Stan - this is a legitimate and interesting question. I don't know of good, representtive, quantitative data that's directly relevant.
However, I can share some experiences from teaching EA content that might be illuminating, and semi-relevant. I've taught my 'Psychology of Effective Altruism' course (syllabus here), four times at a large American state university where the students show a very broad range of cognitive ability. This is an upper-level undergraduate seminar restricted mostly to juniors and seniors. I'd estimate the IQ range of the students taking the course to be about 100-140, with a mean around 115.
In my experience, the vast majority of the students really struggle with central EA concepts and rationality concepts like scope-sensitivity, neglectedness, tractability, steelmanning, recognizing and avoiding cognitive biases, and decoupling in general.
I try very hard to find readings and videos that explain all of these concepts as simply and clearly as possible. Many students kinda sorta get some glimpses into what it's like to see the world through EA eyes. But very few of them can really master EA thinking to a level that would allow them to contribute significantly to the EA mission.
I would estimate that out of the 80 or so students who have taken my EA classes, only about 3-5 of them would really be competitive for EA research jobs, or good at doing EA public outreach. Most of those students probably have IQs above about 135. So this is mostly a matter of raw general intelligence (IQ), and partly a matter of personality traits such as Openness and Conscientiousness, and partly a matter of capacity for Aspy-style hyper-rationality and decoupling.
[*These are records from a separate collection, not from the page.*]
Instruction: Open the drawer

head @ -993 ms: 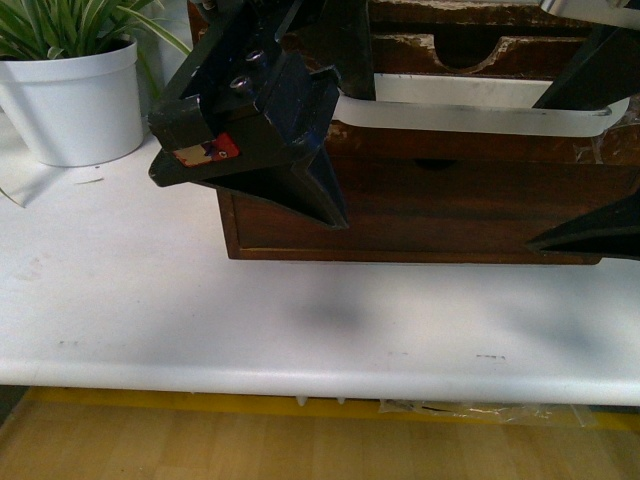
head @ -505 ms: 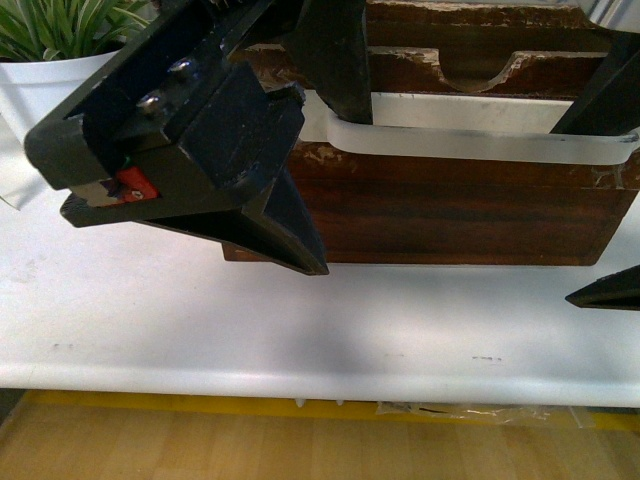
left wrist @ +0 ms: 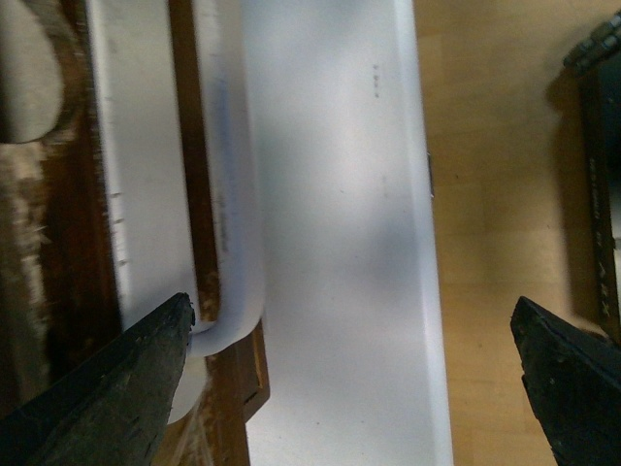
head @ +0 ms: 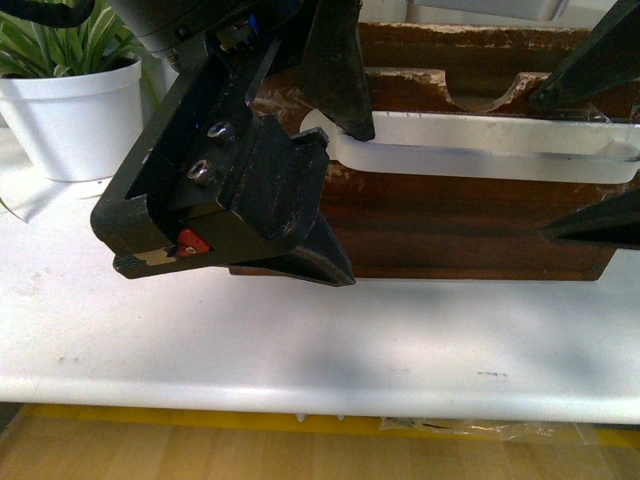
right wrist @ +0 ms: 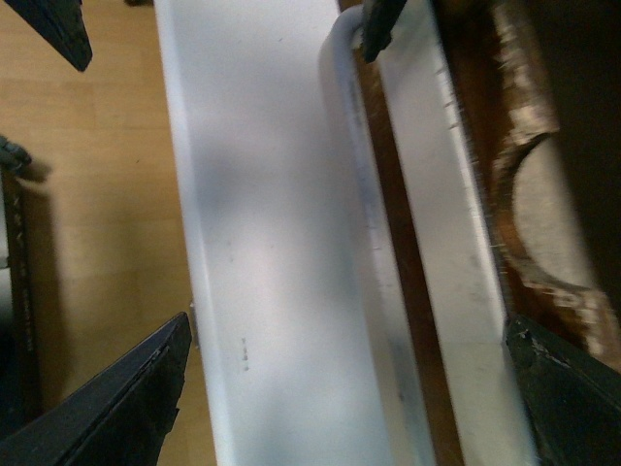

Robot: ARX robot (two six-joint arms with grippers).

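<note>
Left gripper (head: 345, 197) and right gripper (head: 540, 168), jaws spread wide, each hooking a finger behind handle (head: 480, 160); drawer (head: 450, 220) sliding nearer, opening underway.

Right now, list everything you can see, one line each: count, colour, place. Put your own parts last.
drawer: one, dark brown wood with chipped pale edges, on the table, centre to right
handle: one, white, long, across the drawer front
notch: one, half-round, above the handle
plant pot: one, white, green striped leaves, back left on the table
table: one, white, under everything
floor: pale wood, below the table's front edge
left gripper: one, black, open, one finger at the handle's end nearer the pot
right gripper: one, black, open, by the handle's other end
</note>
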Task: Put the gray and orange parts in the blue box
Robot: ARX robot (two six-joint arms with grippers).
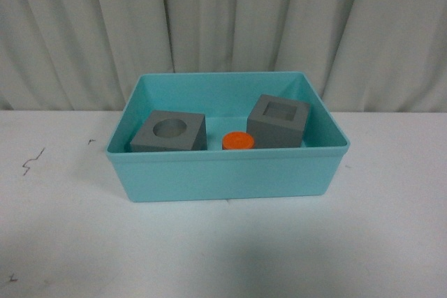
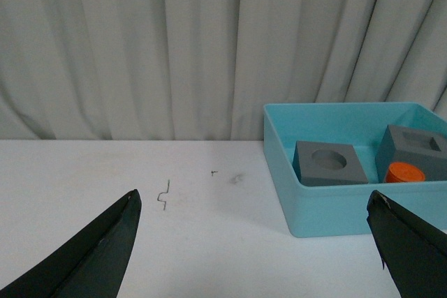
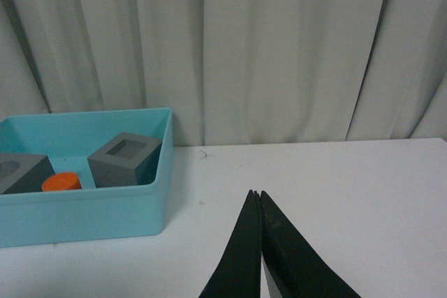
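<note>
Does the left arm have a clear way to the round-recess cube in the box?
Probably yes: the left gripper is open over bare table, and the round-recess cube sits uncovered in the open-topped blue box, nearest its side.

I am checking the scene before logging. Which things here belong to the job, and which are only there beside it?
Belong to the job:
- blue box
- gray cube with round hole, inside the box
- gray cube with square hole, inside the box
- orange cylinder, inside the box, between the cubes

Not part of it:
- white table
- curtain
</note>
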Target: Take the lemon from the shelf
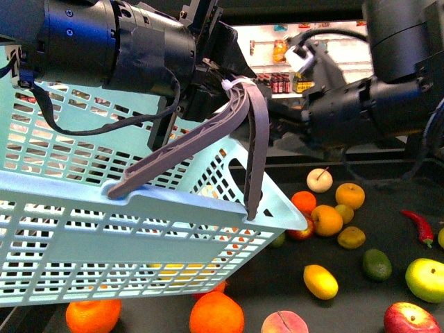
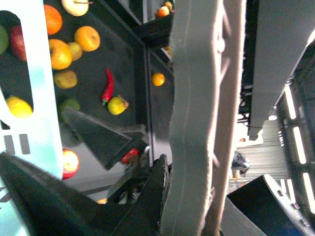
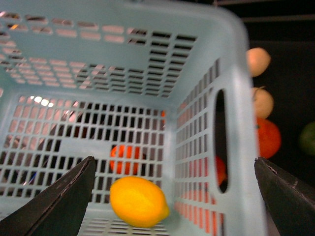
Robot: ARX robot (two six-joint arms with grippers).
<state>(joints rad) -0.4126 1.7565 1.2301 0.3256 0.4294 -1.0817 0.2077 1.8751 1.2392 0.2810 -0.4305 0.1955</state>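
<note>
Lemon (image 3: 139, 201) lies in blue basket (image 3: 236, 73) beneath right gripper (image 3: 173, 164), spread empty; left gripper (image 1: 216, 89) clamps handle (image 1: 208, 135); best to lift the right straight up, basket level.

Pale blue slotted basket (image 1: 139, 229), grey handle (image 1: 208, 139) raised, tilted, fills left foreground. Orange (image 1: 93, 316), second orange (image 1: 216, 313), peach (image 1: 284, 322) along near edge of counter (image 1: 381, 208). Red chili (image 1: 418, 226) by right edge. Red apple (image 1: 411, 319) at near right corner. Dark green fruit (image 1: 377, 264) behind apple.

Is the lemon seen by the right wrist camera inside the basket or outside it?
Inside. The lemon lies on the basket's slotted floor, walls around it, below the open right gripper.
</note>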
So, my impression from years of teaching EA to a wide distribution of students is that EA concepts are just intrinsically really, really difficult for ordinary human minds to understand, and that only a small percentage of people have the ability to really master them in an EA-useful way. So, cognitive elitism is mostly warranted for EA.
Having said that, I do think that EAs may under-estimate how many really bright people are out there in non-elitist institutions, jobs, and cities. The really elite universities are incredibly tiny in terms of student numbers. There might be more really smart people at large, high-quality state universities like U. Texas Austin (41,000 undergrads) or U. Michigan (33,000 undergrads) than there are at Harvard (7,000 undergrads) or Columbia (9,000 undergrads). Similar reasoning might apply in other countries. So, it would seem reasonable for EAs to consider broadening our search for EA-capable talent beyond super-elite institutions and 'cool' cities and tech careers, into other places where very smart people might be found.
One way to think about it is that the aim of EA is to benefit the beneficiaries - the poorest people in the world, animals, future beings.
We should choose strategies that help the beneficiaries the most rather than strategies that help people that happen to be interested in EA (unless that also helps the beneficiaries - things like not burning out).
It makes sense to me that we should ask of those who have had the most privilege to give back the most, if you have more money you should give more of it away. If you have a stronger safety net and access to influence, you should use more of that to help others rather than helping yourself.
I think with the salaries, for most people, they could probably earn more in other sectors if they only cared about monetary gain rather than including impact in their career choice. If you're coming from a charity/public service sector they may seem higher, if you're coming from a private sector career they seem lower.
TIL!
I think this strengthens my confidence in my original comment re: nearly all EA roles being paid under market rate.